Of course, the kicker is that even while many Hong Kongers agree with the stereotypes and feel superior for being from Hong Kong, they are also terrified of being mistaken for mainlanders when they travel overseas. (Irony #3.) It was mentioned in this thread that mainland Chinese tourists often join together in big group tours because it is easier to get visas and easier to navigate cultural/linguistic barriers; Hong Kongers often do the same thing for the same reason. I myself am traveling to the East Coast with my mother and my 79-year-old Malaysian great-aunt in September to visit my brother. All three of us speak English fluently, but even my normally mild-mannered and even-keeled mom has voiced concerns about how we can best avoid looking like mainland tourists and what to do if someone hurls anti-Chinese slurs at us. So I suppose this is just one more grievance Hong Kongers have against the impolite mainland tourist: they make the rest of us ethnic Chinese look bad, too. (But we’ll gladly take their dollars.)

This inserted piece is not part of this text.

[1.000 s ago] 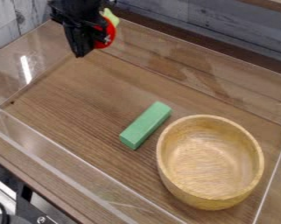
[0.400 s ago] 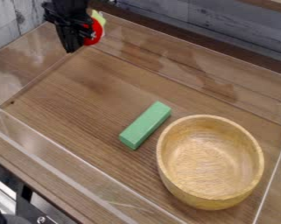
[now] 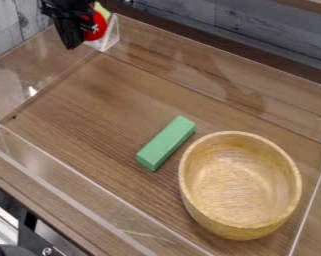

It’s a catch-22: we can’t live with them, and we can’t live without them.

Finally, I just wanted to respond quickly to your reader’s story about the older Chinese couple traveling to Adelaide: it may be the case in Chinese culture that the young are hesitant to criticize the old, but a grown child should not be allowing his parents to perform all the physical labor, either. True filial piety would have dictated that an able-bodied adult son pick up the luggage off the carousel at the direction of his parents. My mom probably would have smacked me if I’d let her struggle and fall all over the bags while I watched from the back.

(Photo: Chinese tourists take photos on Wall Street near the New York Stock Exchange, NYSE, on April 11, 2013 in New York, New York. The growing affluence and openness in China allows the Chinese to travel. By Melanie Stetson Freeman/The Christian Science Monitor via Getty Images)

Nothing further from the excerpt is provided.